§ **Assignment**:
A bare number is required: the count of lines in the material below that hold the word "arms".

Start of Block

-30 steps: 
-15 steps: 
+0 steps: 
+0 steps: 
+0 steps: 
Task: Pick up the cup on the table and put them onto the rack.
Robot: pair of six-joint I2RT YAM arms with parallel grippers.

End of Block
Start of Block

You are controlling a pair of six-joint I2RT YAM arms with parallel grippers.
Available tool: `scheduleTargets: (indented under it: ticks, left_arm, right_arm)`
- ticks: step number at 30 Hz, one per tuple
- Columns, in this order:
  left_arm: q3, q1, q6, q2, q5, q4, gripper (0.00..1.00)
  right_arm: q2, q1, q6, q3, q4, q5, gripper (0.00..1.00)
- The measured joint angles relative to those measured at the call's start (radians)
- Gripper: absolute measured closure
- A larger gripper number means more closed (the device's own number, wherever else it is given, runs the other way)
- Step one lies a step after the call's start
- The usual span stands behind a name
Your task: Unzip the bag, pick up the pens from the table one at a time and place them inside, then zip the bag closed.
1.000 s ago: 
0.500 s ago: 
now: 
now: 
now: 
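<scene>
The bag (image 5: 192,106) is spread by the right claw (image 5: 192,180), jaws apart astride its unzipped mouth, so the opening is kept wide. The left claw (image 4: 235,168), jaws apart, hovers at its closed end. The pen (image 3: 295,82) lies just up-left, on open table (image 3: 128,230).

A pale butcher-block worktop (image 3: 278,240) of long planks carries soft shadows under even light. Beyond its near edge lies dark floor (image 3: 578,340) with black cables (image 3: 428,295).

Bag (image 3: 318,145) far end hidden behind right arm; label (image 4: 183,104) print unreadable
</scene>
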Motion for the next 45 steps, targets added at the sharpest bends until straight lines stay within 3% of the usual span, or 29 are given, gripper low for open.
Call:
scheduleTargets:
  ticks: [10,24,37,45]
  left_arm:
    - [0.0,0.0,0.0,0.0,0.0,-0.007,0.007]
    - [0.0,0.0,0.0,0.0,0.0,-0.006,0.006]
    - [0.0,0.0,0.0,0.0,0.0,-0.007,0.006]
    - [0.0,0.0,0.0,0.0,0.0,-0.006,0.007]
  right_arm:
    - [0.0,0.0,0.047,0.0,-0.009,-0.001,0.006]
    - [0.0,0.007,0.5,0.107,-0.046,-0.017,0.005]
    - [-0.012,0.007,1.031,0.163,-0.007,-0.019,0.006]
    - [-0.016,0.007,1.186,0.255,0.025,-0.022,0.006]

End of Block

§ **Solution for this exercise**:
2